### Task to carry out
Please keep to the lines below from the one with "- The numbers" through the one with "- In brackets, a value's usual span", and restate them word for word, ends included.

### Task data
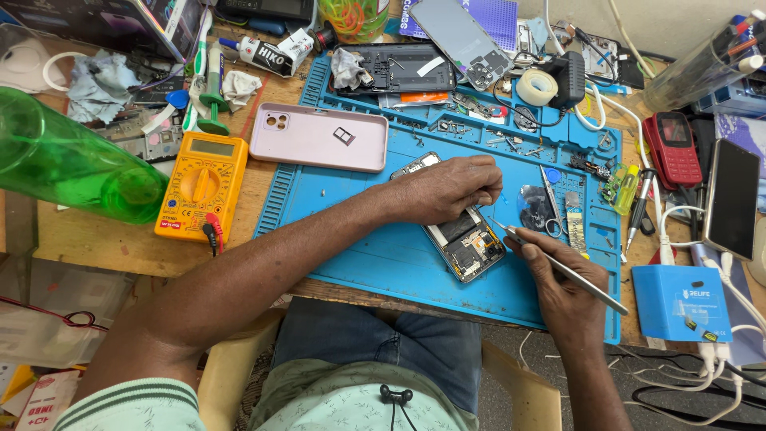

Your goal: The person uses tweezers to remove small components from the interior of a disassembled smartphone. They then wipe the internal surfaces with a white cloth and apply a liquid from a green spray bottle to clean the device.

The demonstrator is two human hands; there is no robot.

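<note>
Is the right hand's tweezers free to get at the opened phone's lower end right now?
Probably yes: the left hand covers only the upper part of the opened phone, and the right hand holds the tweezers tip just beside its bare lower end.

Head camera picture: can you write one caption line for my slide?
Left hand steadies an opened phone on a blue mat while the right hand holds tweezers.

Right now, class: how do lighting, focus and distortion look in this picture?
Head view: even, soft light, faint shadows under both hands; the opened phone is sharp; wide-lens bending stretches the green bottle at the left edge; slight glare on the dark phone screen.
</note>
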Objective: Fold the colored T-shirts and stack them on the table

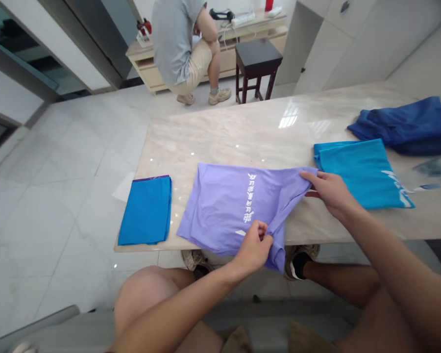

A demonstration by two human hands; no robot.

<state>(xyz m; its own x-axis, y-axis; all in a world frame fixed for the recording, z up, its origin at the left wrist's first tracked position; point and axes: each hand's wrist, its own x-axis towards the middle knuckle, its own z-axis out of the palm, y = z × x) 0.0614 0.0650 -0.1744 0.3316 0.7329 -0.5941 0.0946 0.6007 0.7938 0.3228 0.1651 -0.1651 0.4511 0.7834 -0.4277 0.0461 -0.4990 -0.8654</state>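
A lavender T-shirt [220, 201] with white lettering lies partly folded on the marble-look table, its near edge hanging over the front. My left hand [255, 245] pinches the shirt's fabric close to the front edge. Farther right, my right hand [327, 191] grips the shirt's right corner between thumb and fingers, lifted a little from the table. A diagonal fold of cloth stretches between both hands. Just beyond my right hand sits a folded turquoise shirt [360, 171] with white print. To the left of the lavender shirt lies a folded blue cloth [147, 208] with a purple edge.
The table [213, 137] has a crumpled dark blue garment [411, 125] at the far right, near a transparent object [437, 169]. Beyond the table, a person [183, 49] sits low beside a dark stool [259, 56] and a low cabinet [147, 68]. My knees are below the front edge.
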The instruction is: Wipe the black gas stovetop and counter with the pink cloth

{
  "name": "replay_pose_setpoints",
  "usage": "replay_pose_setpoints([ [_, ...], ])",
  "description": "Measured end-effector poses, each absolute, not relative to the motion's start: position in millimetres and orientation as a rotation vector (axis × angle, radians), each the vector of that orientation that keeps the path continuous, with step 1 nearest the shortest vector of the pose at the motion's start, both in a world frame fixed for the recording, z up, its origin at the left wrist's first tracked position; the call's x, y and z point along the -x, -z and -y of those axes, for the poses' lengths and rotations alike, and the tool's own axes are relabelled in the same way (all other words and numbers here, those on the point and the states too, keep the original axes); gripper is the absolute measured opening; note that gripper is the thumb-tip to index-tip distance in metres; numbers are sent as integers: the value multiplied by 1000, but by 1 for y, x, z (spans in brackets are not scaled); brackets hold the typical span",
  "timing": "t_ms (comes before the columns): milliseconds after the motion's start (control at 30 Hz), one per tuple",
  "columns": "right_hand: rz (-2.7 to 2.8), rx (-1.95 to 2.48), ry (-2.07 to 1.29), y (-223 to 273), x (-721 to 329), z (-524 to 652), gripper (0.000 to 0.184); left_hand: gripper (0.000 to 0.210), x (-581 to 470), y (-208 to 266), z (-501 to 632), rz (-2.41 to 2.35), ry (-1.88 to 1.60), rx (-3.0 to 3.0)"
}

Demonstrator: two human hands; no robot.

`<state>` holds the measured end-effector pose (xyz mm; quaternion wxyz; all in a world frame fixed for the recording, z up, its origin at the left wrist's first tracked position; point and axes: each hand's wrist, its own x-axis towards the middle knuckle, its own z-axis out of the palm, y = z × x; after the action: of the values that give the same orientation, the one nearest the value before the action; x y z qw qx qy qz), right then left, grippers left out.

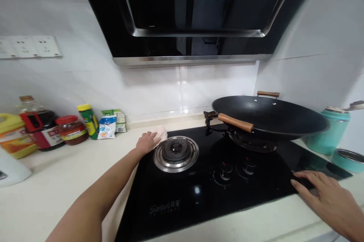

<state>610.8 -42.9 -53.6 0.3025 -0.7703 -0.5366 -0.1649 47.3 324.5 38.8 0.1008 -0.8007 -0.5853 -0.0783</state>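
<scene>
My left hand [146, 142] is closed over a pale pinkish cloth [161, 133], pressing it at the back left corner of the black glass gas stove [184, 187]. Just right of that hand lies the bare left burner [176, 150] with its steel ring. My right hand [322, 192] rests at the stove's front right edge, fingers stretched out and apart, holding nothing. A large black wok [270, 117] with wooden handles sits over the right burner. Two control knobs [226, 172] stand between the burners and the front edge.
Along the wall at left stand a yellow jug [14, 135], a dark sauce bottle [45, 128], a red-lidded jar [71, 130], a green shaker [88, 122] and seasoning packets [107, 127]. A range hood [190, 14] hangs above. At right are a turquoise flask [328, 130] and cup [348, 160].
</scene>
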Motion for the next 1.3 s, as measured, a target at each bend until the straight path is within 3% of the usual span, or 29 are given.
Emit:
replay_pose_setpoints([
  [433, 1347, 2209, 355, 46, -595, 41, 61, 34, -30, -37, -158, 1633, 380, 2356],
  [767, 1369, 2202, 355, 48, -591, 38, 62, 34, -119, -30, -78, 1206, 492, 2616],
  [1100, 1381, 2157, 396, 45, -586, 43, 59, 47, -216, -40, -126, 944, 416, 2815],
  [1300, 1377, 2123, 387, 45, -589, 45, 60, 53, -253, -41, -182, 1115, 359, 2765],
])
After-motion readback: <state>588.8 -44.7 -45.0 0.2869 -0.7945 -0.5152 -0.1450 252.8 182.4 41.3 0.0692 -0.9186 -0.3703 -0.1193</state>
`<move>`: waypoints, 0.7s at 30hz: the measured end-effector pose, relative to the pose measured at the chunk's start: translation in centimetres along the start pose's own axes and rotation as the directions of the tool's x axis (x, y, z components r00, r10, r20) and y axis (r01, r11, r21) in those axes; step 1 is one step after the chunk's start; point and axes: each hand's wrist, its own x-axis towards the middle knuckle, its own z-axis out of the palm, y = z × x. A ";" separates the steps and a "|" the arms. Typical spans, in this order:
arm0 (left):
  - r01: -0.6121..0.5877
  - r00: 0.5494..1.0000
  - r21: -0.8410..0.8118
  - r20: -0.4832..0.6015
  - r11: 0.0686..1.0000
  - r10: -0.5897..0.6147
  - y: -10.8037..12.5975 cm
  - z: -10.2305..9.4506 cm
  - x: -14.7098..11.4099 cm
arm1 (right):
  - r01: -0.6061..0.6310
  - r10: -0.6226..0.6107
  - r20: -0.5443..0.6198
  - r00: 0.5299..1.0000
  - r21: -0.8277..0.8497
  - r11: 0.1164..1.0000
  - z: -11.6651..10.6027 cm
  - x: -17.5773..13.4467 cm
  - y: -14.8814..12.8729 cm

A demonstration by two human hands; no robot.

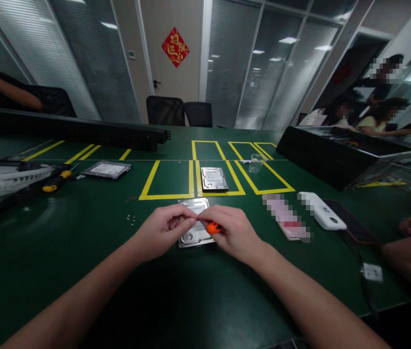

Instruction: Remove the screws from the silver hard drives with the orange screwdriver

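Work on the covered hard drive [198, 236], mid-frame, seems unfinished. The right hand [235, 231] holds an orange tool [214, 228]; the left hand's [161, 231] grip is pinched, contents unclear.

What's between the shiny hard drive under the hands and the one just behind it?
The head view shows yellow tape on the green table, between the near hard drive and the far hard drive.

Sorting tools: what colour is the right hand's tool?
The tool shows orange and black in the head view.
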 end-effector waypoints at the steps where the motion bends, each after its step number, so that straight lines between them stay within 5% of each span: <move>1: -0.019 1.000 0.072 -0.023 0.997 0.021 -0.1 -0.2 -0.1 | -0.008 0.008 0.014 1.000 -0.010 1.000 -0.1 0.0 0.0; 9: -0.017 0.958 0.511 -0.238 0.859 0.161 -2.2 -3.6 -0.3 | -0.103 0.113 0.156 0.981 -0.071 0.992 -2.0 0.2 0.2; 21: 0.087 0.941 0.584 -0.313 0.807 0.125 -4.0 -5.6 -0.5 | -0.174 0.195 0.415 0.889 -0.090 0.981 -3.3 0.5 -0.4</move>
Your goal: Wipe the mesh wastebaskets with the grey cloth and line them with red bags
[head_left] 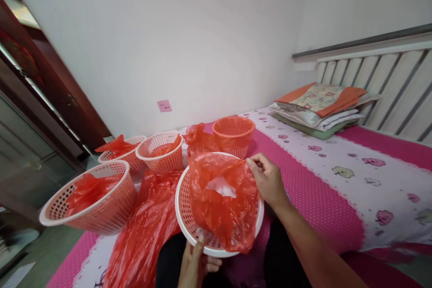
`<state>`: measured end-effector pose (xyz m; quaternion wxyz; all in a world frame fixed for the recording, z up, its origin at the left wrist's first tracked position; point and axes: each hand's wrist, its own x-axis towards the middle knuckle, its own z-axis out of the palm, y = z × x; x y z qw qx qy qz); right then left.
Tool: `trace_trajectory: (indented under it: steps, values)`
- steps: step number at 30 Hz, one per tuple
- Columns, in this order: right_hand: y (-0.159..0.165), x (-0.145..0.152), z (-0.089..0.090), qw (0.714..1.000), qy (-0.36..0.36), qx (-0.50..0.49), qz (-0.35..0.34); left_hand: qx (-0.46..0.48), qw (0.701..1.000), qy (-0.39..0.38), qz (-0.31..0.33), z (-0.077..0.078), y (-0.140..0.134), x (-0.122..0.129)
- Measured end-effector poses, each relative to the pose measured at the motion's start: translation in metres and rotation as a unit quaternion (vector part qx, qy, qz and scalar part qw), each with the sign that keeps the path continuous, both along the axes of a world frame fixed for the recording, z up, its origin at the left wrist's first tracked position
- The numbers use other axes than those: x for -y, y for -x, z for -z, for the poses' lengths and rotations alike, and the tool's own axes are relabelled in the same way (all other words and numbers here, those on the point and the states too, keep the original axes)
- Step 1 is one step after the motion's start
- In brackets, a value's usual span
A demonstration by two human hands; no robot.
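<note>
A white perforated plastic basket [185, 207] rests at my lap, tilted toward me. Over it lies a red plastic bag [216, 216], its mouth spread wide and a pale patch showing through the middle. My left hand [197, 258] is closed on the basket's near rim, thumb on top and fingers underneath. At the basket's right side, my right hand [268, 180] pinches the edge of the bag between thumb and fingers. To the left of the basket, a long heap of red plastic bags [145, 229] lies on the bed.
Several more baskets stand beyond: one at the left [111, 204] and another at centre [162, 159] have red bags inside, and a bag-lined basket [234, 132] stands near the wall. Folded cushions [320, 103] are stacked on the patterned bedspread [324, 162] by the radiator [388, 85].
</note>
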<state>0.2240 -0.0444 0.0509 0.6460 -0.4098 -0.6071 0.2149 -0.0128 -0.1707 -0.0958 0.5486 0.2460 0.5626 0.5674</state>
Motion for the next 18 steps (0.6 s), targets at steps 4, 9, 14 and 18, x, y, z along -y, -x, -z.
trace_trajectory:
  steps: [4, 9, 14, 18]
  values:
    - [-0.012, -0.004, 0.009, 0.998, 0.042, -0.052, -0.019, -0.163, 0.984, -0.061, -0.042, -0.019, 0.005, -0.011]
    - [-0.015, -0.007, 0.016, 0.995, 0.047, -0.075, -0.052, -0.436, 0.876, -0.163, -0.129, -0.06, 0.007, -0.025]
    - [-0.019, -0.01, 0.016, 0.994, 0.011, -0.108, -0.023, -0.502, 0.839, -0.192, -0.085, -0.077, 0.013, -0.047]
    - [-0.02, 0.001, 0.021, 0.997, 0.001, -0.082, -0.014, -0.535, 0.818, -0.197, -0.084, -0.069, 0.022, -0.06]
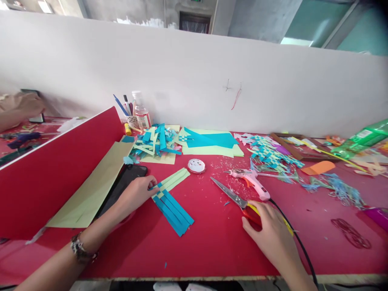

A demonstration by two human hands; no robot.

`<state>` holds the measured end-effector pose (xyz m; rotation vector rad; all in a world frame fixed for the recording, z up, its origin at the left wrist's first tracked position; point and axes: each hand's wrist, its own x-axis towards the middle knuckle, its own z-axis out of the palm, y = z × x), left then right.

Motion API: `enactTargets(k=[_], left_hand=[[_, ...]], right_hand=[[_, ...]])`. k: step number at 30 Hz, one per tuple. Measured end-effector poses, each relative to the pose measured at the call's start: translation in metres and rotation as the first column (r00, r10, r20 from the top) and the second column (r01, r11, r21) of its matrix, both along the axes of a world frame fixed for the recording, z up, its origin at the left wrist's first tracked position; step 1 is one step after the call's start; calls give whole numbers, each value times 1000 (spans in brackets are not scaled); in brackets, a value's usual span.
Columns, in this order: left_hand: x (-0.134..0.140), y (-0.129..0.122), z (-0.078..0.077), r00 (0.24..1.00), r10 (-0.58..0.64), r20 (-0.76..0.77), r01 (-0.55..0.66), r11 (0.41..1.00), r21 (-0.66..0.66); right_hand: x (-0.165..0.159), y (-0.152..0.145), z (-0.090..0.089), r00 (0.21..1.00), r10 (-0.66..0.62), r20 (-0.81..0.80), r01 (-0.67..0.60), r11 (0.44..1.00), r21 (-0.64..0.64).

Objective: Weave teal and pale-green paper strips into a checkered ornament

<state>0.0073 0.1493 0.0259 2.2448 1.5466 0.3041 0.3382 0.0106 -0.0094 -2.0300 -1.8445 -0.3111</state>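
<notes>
My left hand (139, 190) is closed in a pinch on woven paper strips, at the corner where they cross. The blue strips (176, 214) fan toward the table's front, and the pale green strips (177, 178) point up to the right. A small checkered weave shows beside my fingertips. To the right, a pair of scissors (233, 196) with red and yellow handles lies on the table, blades pointing up-left. My right hand (271, 228) curls over the handles, thumb on the near side. Just beyond the scissors lies a pink glue gun (250, 180).
A white round lid (196, 165) lies mid-table. Behind are paper scraps (159, 139), blue and green sheets (209, 141) and woven pieces (269, 151). A black phone (127, 182) and a red divider (60, 173) stand left. The glue gun's cord (298, 238) runs past my right hand.
</notes>
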Motion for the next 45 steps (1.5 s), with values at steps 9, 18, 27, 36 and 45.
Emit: enactTargets(k=[9, 18, 27, 36, 45], left_hand=[[12, -8, 27, 856, -19, 517, 177, 950, -258], [11, -12, 4, 994, -53, -96, 52, 999, -16], [17, 5, 15, 934, -319, -158, 345, 922, 176], [53, 55, -6, 944, -329, 23, 325, 941, 93], [54, 53, -14, 937, -336, 95, 329, 941, 79]], right_hand=[[-2, 2, 0, 1000, 9, 3, -9, 1000, -5], [-5, 0, -1, 1000, 0, -8, 0, 1000, 19], [-5, 0, -1, 1000, 5, -11, -5, 1000, 14], [-6, 0, -5, 1000, 13, -15, -12, 998, 58], [-8, -1, -2, 999, 5, -33, -4, 1000, 28]])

### Task output
- The numbers use other axes than those: x for -y, y for -x, z for -z, for the poses' lengths and rotations alike, and the tool's own axes are relabelled in the same way (all other words and numbers here, those on the point and the states too, keep the original axes)
- Step 1 is one step after the motion's start
- In brackets, a value's usual span

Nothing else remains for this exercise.